What you will do. Lift every line from the entries that includes the word "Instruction".

Data to process.
◇ ◇ ◇ ◇ ◇ ◇ ◇

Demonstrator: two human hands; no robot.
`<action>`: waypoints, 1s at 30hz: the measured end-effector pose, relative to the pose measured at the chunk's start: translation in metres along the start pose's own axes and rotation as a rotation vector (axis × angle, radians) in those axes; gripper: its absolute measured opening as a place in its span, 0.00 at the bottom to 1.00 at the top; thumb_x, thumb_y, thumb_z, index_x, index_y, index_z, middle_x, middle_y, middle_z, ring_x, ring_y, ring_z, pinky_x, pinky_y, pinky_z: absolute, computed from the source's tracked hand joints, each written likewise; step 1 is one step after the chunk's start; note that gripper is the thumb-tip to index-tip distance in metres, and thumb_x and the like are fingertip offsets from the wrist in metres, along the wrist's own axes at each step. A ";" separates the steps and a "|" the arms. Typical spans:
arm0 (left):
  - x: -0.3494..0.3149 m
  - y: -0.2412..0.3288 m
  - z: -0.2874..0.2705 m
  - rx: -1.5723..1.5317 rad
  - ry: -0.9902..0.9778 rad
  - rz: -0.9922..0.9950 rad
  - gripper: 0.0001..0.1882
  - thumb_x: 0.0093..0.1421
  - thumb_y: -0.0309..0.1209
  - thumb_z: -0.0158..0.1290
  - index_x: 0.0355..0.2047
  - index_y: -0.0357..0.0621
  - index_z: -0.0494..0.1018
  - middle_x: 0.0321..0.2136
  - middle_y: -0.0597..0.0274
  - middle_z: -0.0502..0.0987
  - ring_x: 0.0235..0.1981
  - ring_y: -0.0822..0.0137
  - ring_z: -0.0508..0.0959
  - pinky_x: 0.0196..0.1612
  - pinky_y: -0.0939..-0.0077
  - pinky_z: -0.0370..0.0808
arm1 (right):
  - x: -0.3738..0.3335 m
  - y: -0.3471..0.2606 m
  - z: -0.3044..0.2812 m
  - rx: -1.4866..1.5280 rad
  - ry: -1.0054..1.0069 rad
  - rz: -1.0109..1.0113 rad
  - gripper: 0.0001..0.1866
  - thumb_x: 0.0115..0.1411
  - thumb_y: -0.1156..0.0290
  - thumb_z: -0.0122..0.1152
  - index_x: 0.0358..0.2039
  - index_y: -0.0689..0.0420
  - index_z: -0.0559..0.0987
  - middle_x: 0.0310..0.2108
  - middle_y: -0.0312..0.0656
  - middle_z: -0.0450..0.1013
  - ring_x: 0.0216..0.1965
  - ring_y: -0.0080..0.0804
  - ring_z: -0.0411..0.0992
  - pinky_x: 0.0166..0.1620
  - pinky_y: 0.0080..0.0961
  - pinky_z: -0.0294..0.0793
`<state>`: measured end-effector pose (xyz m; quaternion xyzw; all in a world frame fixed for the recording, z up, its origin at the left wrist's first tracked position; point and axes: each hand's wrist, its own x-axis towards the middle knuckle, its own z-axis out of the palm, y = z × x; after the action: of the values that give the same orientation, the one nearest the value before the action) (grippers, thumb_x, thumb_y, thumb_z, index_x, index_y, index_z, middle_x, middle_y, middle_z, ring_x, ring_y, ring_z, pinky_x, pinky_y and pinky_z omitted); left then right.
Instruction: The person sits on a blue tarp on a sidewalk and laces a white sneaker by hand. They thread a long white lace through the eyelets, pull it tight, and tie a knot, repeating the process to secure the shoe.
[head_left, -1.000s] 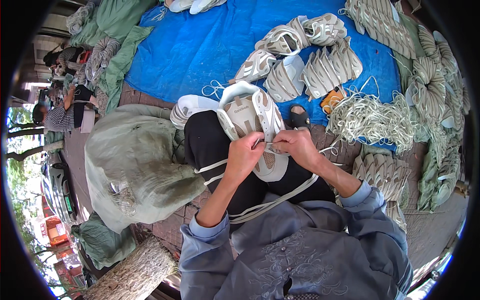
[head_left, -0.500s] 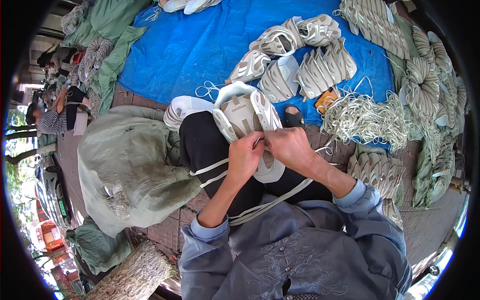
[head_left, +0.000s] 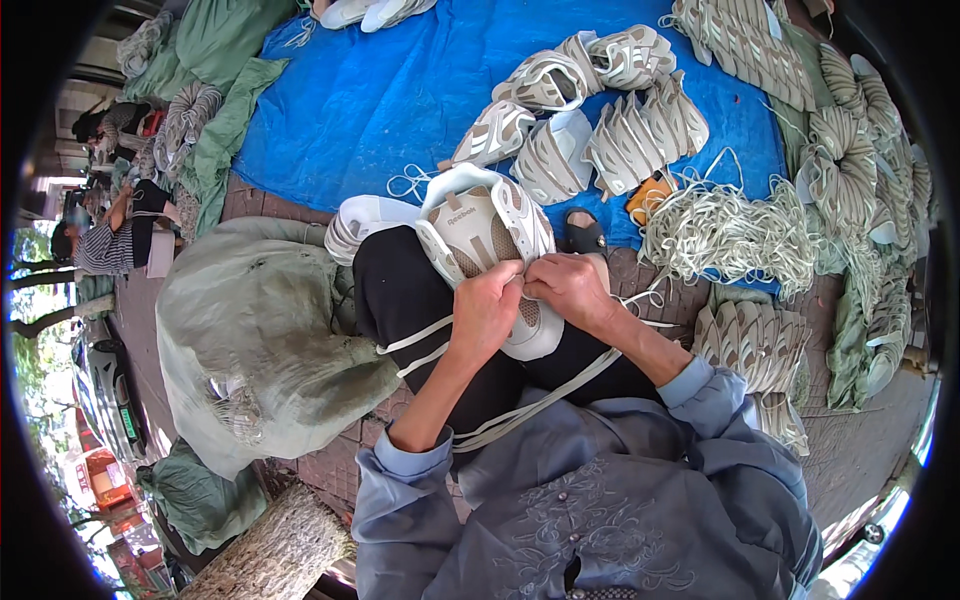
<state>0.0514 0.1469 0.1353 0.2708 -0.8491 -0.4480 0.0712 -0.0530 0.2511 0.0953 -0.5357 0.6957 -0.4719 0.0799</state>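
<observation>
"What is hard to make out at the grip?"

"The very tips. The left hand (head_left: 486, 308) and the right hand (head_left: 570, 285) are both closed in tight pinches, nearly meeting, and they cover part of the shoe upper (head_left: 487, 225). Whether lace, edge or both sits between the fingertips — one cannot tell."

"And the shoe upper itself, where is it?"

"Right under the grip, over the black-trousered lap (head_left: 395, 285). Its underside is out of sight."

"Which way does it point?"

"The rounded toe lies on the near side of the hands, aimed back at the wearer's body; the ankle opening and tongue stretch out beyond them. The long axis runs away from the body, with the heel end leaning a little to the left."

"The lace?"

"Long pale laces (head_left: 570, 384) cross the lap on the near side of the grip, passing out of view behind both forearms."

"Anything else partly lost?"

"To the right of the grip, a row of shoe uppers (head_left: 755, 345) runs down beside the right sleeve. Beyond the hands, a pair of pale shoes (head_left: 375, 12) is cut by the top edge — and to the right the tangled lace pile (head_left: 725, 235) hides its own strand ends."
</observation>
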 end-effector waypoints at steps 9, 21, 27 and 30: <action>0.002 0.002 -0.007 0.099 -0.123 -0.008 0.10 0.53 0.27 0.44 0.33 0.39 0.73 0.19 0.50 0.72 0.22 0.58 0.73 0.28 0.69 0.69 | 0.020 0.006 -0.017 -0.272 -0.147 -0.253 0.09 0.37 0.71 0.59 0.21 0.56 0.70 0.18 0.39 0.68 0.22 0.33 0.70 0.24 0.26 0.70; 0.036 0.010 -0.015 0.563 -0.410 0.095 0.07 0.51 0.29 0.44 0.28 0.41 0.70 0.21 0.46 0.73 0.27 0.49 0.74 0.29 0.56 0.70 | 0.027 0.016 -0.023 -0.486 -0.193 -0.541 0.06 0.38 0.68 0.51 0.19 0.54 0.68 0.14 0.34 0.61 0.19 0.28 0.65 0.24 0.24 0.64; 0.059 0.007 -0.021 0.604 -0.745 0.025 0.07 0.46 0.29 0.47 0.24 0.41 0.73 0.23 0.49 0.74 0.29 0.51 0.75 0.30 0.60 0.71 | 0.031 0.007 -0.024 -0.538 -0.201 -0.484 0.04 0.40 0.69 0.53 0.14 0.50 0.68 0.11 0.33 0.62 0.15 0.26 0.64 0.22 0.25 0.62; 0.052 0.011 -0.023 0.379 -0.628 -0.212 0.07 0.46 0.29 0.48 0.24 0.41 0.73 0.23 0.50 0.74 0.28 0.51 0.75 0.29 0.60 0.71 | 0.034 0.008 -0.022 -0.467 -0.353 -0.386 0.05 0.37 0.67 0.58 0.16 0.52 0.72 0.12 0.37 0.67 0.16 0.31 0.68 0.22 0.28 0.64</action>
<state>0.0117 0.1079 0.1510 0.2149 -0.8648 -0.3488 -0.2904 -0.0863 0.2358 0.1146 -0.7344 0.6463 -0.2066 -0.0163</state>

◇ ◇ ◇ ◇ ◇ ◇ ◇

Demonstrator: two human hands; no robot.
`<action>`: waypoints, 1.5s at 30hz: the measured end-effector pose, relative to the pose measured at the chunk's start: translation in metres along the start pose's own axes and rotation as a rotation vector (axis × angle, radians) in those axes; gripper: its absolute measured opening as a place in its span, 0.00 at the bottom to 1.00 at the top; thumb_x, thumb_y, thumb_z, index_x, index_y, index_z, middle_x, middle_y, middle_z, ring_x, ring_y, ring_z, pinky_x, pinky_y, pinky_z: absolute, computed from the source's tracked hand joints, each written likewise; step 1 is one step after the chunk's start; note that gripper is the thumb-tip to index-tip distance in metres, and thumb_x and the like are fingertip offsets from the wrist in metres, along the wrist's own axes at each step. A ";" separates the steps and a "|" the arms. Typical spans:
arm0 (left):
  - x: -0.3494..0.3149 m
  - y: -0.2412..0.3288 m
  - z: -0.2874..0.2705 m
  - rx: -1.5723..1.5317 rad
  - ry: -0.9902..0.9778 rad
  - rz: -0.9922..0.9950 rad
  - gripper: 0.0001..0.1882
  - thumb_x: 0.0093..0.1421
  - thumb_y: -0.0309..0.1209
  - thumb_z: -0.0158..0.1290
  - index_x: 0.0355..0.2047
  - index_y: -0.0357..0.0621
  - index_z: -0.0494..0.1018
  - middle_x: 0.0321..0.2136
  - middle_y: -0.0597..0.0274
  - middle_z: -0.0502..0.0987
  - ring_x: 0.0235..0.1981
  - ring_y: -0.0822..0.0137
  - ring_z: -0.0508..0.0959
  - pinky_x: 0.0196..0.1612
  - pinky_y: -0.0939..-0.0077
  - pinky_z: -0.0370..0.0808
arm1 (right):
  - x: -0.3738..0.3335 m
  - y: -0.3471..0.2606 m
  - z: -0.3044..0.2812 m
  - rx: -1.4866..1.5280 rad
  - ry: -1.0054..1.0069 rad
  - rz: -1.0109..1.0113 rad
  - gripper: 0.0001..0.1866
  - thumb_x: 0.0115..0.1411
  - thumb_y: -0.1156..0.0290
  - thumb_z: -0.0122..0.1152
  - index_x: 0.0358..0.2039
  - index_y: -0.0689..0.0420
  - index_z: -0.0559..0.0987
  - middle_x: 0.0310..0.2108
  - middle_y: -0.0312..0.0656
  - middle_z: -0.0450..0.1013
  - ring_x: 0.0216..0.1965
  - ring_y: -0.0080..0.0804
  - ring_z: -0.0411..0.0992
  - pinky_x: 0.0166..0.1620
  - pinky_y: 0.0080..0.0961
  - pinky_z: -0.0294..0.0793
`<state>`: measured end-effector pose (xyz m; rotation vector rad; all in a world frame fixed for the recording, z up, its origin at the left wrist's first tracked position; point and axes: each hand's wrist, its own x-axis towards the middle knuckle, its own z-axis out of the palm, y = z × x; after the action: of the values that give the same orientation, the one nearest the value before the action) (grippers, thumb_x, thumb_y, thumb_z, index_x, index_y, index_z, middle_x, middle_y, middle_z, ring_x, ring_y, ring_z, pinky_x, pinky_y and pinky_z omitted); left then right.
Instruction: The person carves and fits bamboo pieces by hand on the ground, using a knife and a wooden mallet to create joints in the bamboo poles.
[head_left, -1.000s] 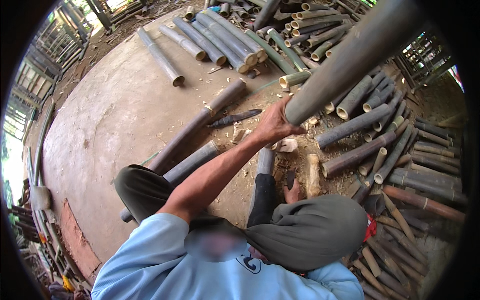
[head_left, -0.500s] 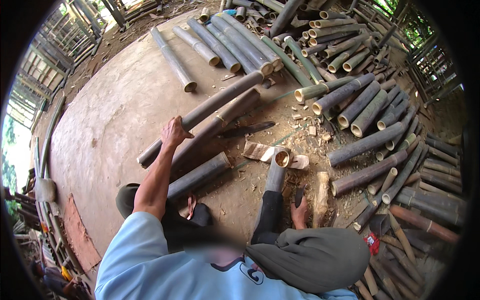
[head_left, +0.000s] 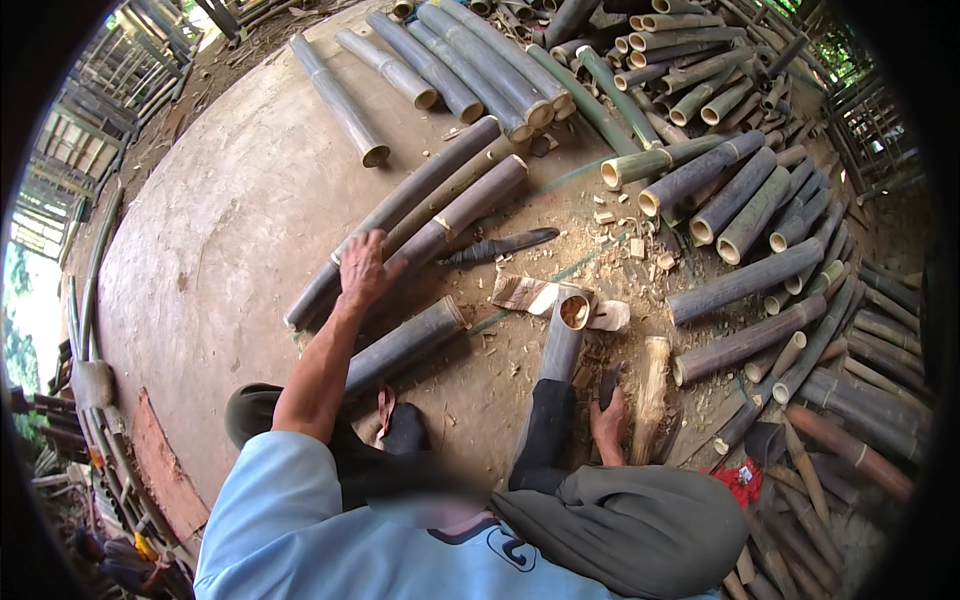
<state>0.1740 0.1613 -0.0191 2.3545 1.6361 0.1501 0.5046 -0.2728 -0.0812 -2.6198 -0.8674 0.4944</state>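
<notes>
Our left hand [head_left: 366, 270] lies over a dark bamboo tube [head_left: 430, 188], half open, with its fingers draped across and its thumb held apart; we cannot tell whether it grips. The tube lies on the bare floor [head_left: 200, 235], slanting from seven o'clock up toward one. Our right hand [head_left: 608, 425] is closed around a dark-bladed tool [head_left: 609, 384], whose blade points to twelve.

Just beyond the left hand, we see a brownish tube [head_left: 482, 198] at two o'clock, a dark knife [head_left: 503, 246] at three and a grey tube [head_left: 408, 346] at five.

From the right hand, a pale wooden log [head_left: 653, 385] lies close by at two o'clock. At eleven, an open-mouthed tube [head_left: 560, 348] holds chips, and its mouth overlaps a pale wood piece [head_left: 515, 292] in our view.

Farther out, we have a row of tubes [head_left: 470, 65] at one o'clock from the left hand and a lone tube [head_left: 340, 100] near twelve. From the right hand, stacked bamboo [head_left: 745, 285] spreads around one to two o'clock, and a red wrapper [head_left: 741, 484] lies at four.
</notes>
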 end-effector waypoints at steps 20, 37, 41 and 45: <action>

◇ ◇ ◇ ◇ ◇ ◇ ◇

Task response.
Instruction: The person sits on a blue tarp on a sidewalk and laces a white sneaker by hand. They thread a long white lace through the eyelets, pull it tight, and tie a knot, repeating the process to secure the shoe.
Instruction: The person carves and fits bamboo pieces by hand on the ground, using a knife and a wooden mallet to create joints in the bamboo poles.

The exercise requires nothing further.